§ **YOUR INSTRUCTIONS**
What's wanted is the full listing, reproduced exactly.

§ **RAW DATA**
────────────────────

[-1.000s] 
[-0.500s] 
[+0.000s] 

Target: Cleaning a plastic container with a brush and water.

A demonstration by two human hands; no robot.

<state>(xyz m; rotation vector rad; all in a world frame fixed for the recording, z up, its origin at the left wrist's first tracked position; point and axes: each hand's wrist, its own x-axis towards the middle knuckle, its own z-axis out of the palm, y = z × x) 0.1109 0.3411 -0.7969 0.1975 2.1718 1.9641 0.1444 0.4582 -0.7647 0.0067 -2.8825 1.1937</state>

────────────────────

§ **FINISHED TASK**
[-1.000s] 
[-0.500s] 
[+0.000s] 

Target: Cleaning a plastic container with a brush and water.

A demonstration by two human hands; no robot.

<state>(xyz m; rotation vector rad; all in a world frame fixed for the recording, z up, its origin at the left wrist's first tracked position; point and axes: each hand's wrist, its own x-axis towards the middle knuckle, its own z-axis out of the palm, y = z × x) 0.1109 0.3411 -0.7969 0.1975 2.1718 1.9641 0.1444 0.4582 -0.7647 0.0067 -2.8825 1.1937</state>

There is nothing more to this answer.